(Dataset items)
■ ■ ■

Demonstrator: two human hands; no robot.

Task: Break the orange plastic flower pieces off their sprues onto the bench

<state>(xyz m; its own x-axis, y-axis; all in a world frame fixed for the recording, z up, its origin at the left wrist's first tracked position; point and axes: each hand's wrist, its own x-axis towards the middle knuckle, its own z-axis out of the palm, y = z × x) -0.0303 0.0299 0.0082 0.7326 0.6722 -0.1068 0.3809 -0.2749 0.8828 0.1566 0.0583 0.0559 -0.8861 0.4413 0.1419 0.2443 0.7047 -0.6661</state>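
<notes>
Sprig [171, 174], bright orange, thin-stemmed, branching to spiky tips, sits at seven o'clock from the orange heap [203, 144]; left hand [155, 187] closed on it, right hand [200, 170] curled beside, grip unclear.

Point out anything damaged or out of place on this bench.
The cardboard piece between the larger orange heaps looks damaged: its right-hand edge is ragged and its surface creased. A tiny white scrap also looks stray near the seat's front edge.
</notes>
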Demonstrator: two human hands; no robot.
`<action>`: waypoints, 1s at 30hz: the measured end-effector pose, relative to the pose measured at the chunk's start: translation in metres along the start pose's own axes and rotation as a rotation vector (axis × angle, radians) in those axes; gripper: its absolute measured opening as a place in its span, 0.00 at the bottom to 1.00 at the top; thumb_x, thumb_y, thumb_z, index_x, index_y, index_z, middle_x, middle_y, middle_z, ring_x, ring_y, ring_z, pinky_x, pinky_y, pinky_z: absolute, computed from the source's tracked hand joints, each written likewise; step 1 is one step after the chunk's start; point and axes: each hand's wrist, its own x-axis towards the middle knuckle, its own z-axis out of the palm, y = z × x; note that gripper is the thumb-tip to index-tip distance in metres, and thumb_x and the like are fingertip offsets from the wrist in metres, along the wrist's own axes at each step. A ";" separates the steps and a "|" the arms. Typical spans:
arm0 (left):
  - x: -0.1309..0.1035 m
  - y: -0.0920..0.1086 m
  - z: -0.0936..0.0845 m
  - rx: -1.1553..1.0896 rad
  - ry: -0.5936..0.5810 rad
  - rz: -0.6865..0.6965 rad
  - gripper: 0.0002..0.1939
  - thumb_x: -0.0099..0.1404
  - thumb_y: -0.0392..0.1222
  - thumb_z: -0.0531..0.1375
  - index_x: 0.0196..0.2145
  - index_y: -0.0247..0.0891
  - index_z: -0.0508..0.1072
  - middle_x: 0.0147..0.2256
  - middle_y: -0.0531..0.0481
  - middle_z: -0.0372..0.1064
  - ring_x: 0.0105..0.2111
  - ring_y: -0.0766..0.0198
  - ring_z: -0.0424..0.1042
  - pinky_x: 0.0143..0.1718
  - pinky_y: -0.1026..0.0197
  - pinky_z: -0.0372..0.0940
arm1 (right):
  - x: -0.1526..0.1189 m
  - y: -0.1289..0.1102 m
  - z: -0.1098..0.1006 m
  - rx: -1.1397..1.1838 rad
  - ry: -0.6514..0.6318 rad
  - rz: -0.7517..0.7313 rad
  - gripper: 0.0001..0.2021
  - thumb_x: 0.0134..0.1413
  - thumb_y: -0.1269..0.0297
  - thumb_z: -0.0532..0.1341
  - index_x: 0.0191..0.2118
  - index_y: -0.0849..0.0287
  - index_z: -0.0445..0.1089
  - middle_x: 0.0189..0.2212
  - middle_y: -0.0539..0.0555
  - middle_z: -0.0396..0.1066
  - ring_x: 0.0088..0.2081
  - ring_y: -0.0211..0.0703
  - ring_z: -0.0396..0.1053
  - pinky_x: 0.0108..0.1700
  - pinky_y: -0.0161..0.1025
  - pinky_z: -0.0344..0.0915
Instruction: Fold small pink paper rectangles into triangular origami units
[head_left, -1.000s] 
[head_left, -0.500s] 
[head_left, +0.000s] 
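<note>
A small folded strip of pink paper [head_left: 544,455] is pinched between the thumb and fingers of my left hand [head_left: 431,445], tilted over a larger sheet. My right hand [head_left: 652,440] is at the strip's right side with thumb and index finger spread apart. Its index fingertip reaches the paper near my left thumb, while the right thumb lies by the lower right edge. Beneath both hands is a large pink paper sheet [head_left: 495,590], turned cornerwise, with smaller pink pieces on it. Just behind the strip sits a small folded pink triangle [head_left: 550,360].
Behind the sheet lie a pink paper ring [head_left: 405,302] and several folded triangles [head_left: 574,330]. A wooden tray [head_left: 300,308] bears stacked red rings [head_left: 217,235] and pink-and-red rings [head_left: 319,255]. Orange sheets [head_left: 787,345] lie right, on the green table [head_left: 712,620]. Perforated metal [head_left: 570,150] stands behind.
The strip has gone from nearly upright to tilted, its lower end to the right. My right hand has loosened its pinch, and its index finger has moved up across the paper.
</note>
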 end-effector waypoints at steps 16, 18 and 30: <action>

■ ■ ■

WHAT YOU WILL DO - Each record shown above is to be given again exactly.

PROBLEM SOLUTION -
Demonstrator: two human hands; no robot.

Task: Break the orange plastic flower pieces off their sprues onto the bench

<state>(xyz m; its own x-axis, y-axis; all in a world frame fixed for the recording, z up, its origin at the left wrist's first tracked position; point and axes: each hand's wrist, its own x-axis towards the middle knuckle, its own z-axis out of the palm, y = z × x) -0.0303 0.0299 0.0082 0.7326 0.6722 -0.1068 0.3809 -0.2749 0.8828 0.1566 0.0583 0.0559 -0.8861 0.4413 0.1419 0.2443 0.7047 -0.6661</state>
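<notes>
Sprig [171, 174], bright orange, thin-stemmed, branching to spiky tips, sits at seven o'clock from the orange heap [203, 144]; left hand [155, 187] closed on it, right hand [200, 170] curled beside, grip unclear.

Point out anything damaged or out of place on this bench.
The cardboard piece between the larger orange heaps looks damaged: its right-hand edge is ragged and its surface creased. A tiny white scrap also looks stray near the seat's front edge.
</notes>
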Demonstrator: two human hands; no robot.
`<action>`: waypoints, 1s at 30hz: the measured end-effector pose, relative to the pose measured at the chunk's start: translation in metres along the start pose's own axes and rotation as a rotation vector (axis × angle, radians) in those axes; gripper: its absolute measured opening as a place in its span, 0.00 at the bottom to 1.00 at the top; thumb_x, thumb_y, thumb_z, index_x, index_y, index_z, middle_x, middle_y, middle_z, ring_x, ring_y, ring_z, pinky_x, pinky_y, pinky_z: absolute, computed from the source's tracked hand joints, each written likewise; step 1 is one step after the chunk's start; point and axes: each hand's wrist, its own x-axis towards the middle knuckle, its own z-axis out of the palm, y = z × x; note that gripper is the thumb-tip to index-tip distance in metres, and thumb_x and the like are fingertip offsets from the wrist in metres, along the wrist's own axes at each step. A ";" separates the steps and a "|" the arms. Typical spans:
arm0 (left):
  - x: -0.1309..0.1035 m
  - y: -0.0920..0.1086 m
  - z: -0.0936..0.0845 m
  - rx: -1.1553..1.0896 rad
  - ry: -0.5936..0.5810 rad
  - rz: -0.6865..0.6965 rad
  - gripper: 0.0002..0.1939
  - thumb_x: -0.0099..0.1404
  - thumb_y: -0.0392..0.1222
  - thumb_z: -0.0531..0.1375
  - index_x: 0.0196..0.2145
  - index_y: -0.0247..0.0891
  - index_z: -0.0508..0.1072
  - middle_x: 0.0147..0.2256
  - middle_y: -0.0531..0.0481
  - middle_z: -0.0372..0.1064
  - ring_x: 0.0105..0.2111
  - ring_y: -0.0766..0.0198
  - ring_z: -0.0424..0.1042
  - pinky_x: 0.0143..0.1718
  - pinky_y: -0.1026..0.0197
  - pinky_z: -0.0372..0.0940
arm1 (right):
  - x: -0.1526..0.1189 m
  - y: -0.1289..0.1102 m
  - z: -0.1098..0.1006 m
  - rx: -1.1397..1.1838 rad
  - ry: -0.6514..0.6318 rad
  - rz: -0.7517..0.7313 rad
  - gripper: 0.0001..0.2021
  - thumb_x: 0.0134..0.1413
  - thumb_y: -0.1269..0.0297
  - thumb_z: -0.0532..0.1341
  - index_x: 0.0191..0.2118
  - index_y: -0.0849..0.0287
  - index_z: -0.0445..0.1089
  - middle_x: 0.0189..0.2212
  - middle_y: -0.0539..0.0555
  - middle_z: -0.0396..0.1066
  - ring_x: 0.0088..0.2081
  - ring_y: -0.0211..0.0703
  - ring_z: -0.0396..0.1053
  - pinky_x: 0.0108..0.1700
  - pinky_y: -0.0161..0.1025
  - pinky_z: -0.0344..0.0915
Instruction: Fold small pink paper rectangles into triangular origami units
[head_left, -1.000s] 
[head_left, -0.500s] 
[head_left, +0.000s] 
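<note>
A small folded strip of pink paper [head_left: 544,455] is pinched between the thumb and fingers of my left hand [head_left: 431,445], tilted over a larger sheet. My right hand [head_left: 652,440] is at the strip's right side with thumb and index finger spread apart. Its index fingertip reaches the paper near my left thumb, while the right thumb lies by the lower right edge. Beneath both hands is a large pink paper sheet [head_left: 495,590], turned cornerwise, with smaller pink pieces on it. Just behind the strip sits a small folded pink triangle [head_left: 550,360].
Behind the sheet lie a pink paper ring [head_left: 405,302] and several folded triangles [head_left: 574,330]. A wooden tray [head_left: 300,308] bears stacked red rings [head_left: 217,235] and pink-and-red rings [head_left: 319,255]. Orange sheets [head_left: 787,345] lie right, on the green table [head_left: 712,620]. Perforated metal [head_left: 570,150] stands behind.
The strip has gone from nearly upright to tilted, its lower end to the right. My right hand has loosened its pinch, and its index finger has moved up across the paper.
</note>
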 end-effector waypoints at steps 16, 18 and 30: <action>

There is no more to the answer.